Замостила осень тропинки талой листвой, смыла дождями и весну, и лета как не бывало. Ходит хозяйкой, шаркая разношенными тапками. Швыряет горстями наземь бусины ягод, а на воду — лепестки стрекоз и цветов, что посмели перешагнуть мытый порог осени.
Лес загодя глух и нем. Птицы молчат о своём горе, нелегко оно — заморское-то житьё. Ну и дорога неблизкая, непростая.
Приглядывая за сборами пернатых, совершенно некстати вспоминается крик со двора соседки Наташки: «Е-едуу-уут!». Помню, как выглянул в окошко, но не понял, кто едет и куда. Быть может, свадьба?
Я не умел веселиться вместе с другими ребятами, не разделял их радости, когда, к примеру, кто-то из деревенской родни высыпал прямо под ноги молодым конфеты и деньги. Мои товарищи по играм как-то моментально дичали, ползали под ногами празднующих, набивая себе полные карманы сладостей и монет. А я… мне было бы стыдно вот так же. Но их я не корил и конфетами теми брезговал.
— Да едут же!!! — Наташкино красное от возбуждения лицо вынырнуло из-под подоконника. Даже в играх ей удавалось сохранить свежий вид и самообладание, но теперь… — Выходи же скорее!!! Пропустишь!
Делать нечего, я пошёл надевать сандалии, благо дома в этот час оказался один и отпрашиваться было не у кого, а то б точно не отпустили.
Едва две деревянные ступеньки подъезда спружинили, подняв пыль за спиной, мне почудился странный, невиданный в наших краях запах гудрона.
— Да пошли же! Скорее! Там! Там! — От избытка чувств Наташка не могла объяснить толком, что случилось, и просто указывала пальцем на угол нашего жёлтого шлакового дома, а за ним… Как только мы подбежали, я увидел асфальтоукладочный каток и рабочих, которые разравнивали слой битого песчаника по нашему бездорожью, поливая его гудроном.
— Наискось льют. — Прошептал я Наташке на ухо.
— Чего? — Не поняла подружка.
— Да гудрон на камни — наискось, как сгущёнку, чтобы крепче прилипло!
— А-а-а! — Уважительно покивала головой Наташка, хотя было ясно, что она ничегошеньки не поняла.
У них в семье было мал-мала меньше, и хотя голодным никто не ходил, но сгущёнки ребятишки не едали. А я был единственным ребёнком в семье, и случалось мать баловала меня, наливала в креманку пару столовых ложек. Мне нравилось, что, когда черпаешь сгущёнку, ранка на её поверхности тут же затягивается, отчего кажется, что она бесконечная.

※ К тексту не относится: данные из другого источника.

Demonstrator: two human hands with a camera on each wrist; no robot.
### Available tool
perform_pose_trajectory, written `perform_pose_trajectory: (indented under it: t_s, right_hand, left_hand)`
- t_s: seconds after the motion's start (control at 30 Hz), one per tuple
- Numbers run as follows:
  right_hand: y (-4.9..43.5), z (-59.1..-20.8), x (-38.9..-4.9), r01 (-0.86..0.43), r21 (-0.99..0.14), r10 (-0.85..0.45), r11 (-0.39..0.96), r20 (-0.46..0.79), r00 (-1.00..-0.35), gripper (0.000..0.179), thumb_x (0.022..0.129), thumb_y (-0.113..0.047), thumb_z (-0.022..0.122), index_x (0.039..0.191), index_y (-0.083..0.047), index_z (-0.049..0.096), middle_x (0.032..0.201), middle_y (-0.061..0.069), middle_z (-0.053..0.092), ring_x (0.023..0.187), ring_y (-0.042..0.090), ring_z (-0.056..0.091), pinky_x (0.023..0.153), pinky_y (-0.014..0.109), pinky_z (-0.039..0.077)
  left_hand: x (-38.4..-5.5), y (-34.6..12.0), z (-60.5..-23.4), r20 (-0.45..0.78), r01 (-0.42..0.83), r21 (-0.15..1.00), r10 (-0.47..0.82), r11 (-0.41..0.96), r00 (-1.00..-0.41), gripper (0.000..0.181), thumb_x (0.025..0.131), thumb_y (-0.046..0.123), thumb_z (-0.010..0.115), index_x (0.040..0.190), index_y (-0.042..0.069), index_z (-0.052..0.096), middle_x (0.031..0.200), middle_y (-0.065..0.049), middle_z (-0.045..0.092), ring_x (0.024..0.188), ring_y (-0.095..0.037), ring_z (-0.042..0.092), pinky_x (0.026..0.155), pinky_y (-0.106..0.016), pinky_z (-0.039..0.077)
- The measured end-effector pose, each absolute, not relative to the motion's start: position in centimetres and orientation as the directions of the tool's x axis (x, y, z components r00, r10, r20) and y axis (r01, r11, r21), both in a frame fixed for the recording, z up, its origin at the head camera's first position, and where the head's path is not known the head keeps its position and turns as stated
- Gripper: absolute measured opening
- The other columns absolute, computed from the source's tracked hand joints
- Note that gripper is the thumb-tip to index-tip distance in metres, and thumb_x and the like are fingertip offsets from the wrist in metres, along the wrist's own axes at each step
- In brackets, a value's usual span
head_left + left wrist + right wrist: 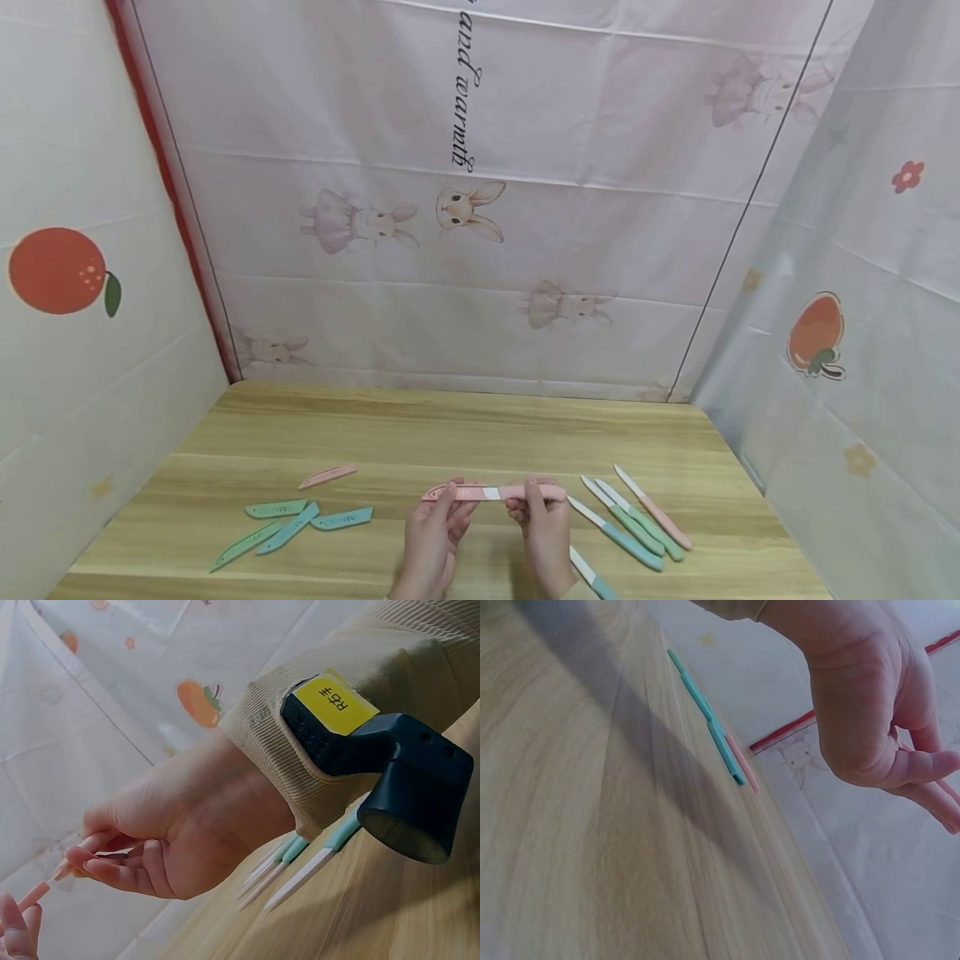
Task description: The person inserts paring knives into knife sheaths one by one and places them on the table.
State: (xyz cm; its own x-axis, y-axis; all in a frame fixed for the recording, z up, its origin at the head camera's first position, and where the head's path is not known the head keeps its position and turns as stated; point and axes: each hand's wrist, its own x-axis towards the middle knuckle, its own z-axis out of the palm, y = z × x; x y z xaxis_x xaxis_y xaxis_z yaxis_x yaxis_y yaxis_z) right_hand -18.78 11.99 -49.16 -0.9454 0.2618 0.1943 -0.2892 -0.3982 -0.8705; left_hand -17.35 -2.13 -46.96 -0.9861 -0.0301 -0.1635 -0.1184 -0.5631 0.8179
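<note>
Low over the table, my left hand (pixel 433 537) pinches a pink knife sheath (pixel 468 493) between thumb and fingers. My right hand (pixel 546 533) grips the pink handle (pixel 555 492) of a paring knife. The knife and sheath lie in one line, with a short stretch of white blade (pixel 491 493) showing between them. In the left wrist view the right hand (pixel 187 817) has its fingers curled round the handle, and the left fingertips (pixel 16 930) show at the lower left edge. The right wrist view catches the left hand (pixel 870 712), its held sheath out of sight.
To the left lie a pink sheath (pixel 327 476), green sheaths (pixel 246 543) and blue sheaths (pixel 343 519), some overlapping. On the right are bare-bladed knives: a pink one (pixel 663 518), green ones (pixel 637 529) and blue ones (pixel 630 543). Printed curtains (pixel 525 250) enclose the wooden table (pixel 450 425).
</note>
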Motion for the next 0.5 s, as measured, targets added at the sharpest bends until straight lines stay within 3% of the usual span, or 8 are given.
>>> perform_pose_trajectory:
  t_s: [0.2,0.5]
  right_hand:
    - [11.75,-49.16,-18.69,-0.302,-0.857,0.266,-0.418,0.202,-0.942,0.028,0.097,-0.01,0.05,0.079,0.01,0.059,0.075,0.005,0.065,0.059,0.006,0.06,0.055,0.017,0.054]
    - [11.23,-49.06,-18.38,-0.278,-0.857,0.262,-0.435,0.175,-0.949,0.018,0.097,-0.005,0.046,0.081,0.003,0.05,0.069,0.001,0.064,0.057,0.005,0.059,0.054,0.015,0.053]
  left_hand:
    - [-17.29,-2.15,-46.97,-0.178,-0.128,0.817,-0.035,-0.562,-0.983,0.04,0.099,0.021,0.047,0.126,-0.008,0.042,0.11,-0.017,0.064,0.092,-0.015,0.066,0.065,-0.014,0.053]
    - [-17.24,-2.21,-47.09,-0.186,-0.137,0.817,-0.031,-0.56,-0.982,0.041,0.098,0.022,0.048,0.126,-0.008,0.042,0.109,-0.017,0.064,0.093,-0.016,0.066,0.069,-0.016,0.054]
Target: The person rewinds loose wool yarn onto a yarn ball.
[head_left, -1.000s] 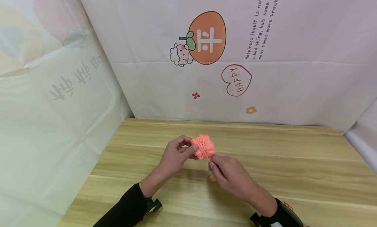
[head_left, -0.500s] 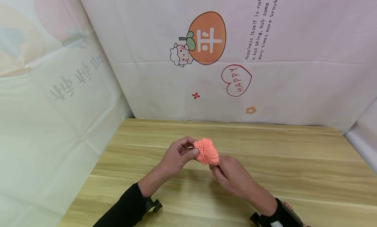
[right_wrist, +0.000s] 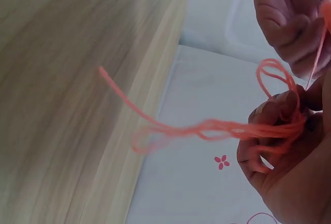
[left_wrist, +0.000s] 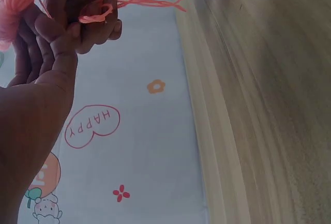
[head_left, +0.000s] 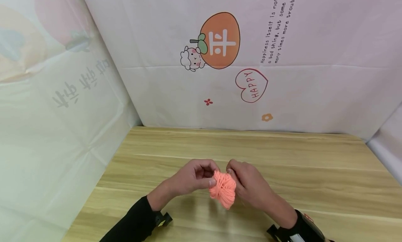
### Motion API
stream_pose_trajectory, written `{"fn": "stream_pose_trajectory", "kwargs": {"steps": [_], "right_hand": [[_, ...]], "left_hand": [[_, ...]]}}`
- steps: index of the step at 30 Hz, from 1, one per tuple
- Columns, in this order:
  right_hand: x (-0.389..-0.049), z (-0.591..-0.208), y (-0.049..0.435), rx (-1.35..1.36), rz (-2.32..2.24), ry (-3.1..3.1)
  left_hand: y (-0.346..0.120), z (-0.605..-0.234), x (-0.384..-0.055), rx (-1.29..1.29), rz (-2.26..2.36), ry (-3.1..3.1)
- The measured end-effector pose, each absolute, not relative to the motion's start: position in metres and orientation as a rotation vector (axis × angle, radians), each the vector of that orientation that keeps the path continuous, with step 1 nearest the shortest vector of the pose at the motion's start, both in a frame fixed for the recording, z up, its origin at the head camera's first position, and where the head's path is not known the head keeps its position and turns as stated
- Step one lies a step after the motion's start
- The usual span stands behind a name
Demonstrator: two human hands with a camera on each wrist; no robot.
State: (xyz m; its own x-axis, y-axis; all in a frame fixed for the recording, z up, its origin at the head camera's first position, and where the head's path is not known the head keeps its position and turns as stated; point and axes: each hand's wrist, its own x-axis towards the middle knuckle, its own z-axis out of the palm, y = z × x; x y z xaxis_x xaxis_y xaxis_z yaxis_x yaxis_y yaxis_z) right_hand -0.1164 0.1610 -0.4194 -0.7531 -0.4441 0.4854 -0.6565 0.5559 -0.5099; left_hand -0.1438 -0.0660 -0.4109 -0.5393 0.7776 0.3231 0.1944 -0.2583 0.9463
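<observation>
In the head view a small coral-pink ball of yarn (head_left: 224, 190) is held above the table. My left hand (head_left: 195, 178) pinches its left edge between thumb and fingers. My right hand (head_left: 252, 184) is at the ball's upper right, its fingers curled. A bundle of loose yarn strands (right_wrist: 220, 130) is gripped in that hand, as the right wrist view shows, with looped ends hanging free. One taut strand (right_wrist: 317, 53) runs from the ball to the right fingers. The left wrist view catches the ball's edge and the same loose strands (left_wrist: 145, 0).
A wood-grain table (head_left: 157, 140) lies under both hands. Behind it stands a white printed sheet (head_left: 172, 95) with cartoon drawings and lettering, and another sheet (head_left: 72, 130) hangs along the left side.
The ball has come lower and nearer the person, turning so its narrow end points down. My left hand has lowered with it. My right hand has gone from below the ball to its upper right.
</observation>
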Motion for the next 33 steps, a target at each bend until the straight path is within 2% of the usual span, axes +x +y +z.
{"fn": "stream_pose_trajectory", "kwargs": {"steps": [13,21,28,33], "right_hand": [[-0.116,-0.414,0.160,0.875,1.084,-2.403],[-0.116,-0.414,0.158,0.908,1.075,-2.385],[-0.116,-0.414,0.157,0.904,1.082,-2.386],[-0.115,-0.414,0.158,0.936,1.070,-2.383]], "left_hand": [[-0.066,-0.409,-0.141,1.149,1.585,1.921],[-0.064,-0.392,-0.131,0.966,1.542,2.217],[-0.068,-0.422,-0.148,0.833,1.511,2.386],[-0.069,-0.421,-0.148,0.709,1.548,2.438]]}}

Когда возле дома был-таки, наконец, положен асфальт, и вокруг него, рамкой, установили поребрик, ребятишки быстро усвоили, что это замечательная штука для игр в классы и рисование, да даже в выбивалы теперь играть было интереснее, ибо мяч с таким весёлым звоном отскакивал от дороги, что проходящие мимо взрослые улыбались невольно и кивали: «Играйте, играйте, покуда ещё нет других забот».
Хотя у нас были эти другие заботы: и картошку окучить на огороде перед домом, и сорняки выдергать, и за хлебом сбегать, и полы помыть, и угля натаскать из подвала. А про капусты нарубить по осени целую бочку с мамкой на пару? Разве не дело?! Квасили у нас её все. Хрустела вкусно!
Позже на месте наших огородов разбили сквер, — цветочки-клумбочки, дорожки, опять же — колокольчики фонарей на чугунных стеблях с бутоном из стекла, куда с первого же вечера стали набиваться бабочки и мошки. Та ещё была забава — смотреть на них, бьющихся в тесноте плафона, не умея им никак помочь. Но при свете тех же фонарей развалинами старинного замка казались кусты возле дома, а выросшие с нами вместе тополя — сторожевыми башнями.
Ну, это, конечно поначалу представлялось всякое, а потом попривыкли, и стало это всё как бы уже неинтересным, обыденным, не имеющем большого значения. И шли мы мимо по своим важным делам, не замечая ничего вокруг…
…Синица стучится в окна, проверяет — дома ли, не позабыли ли про неё, запасли ли ей на зиму чего. Да ну, забудешь её, как же. Это про себя случается, что и не вспомнишь, а про птицу-то не, нельзя. Как-никак — живая душа.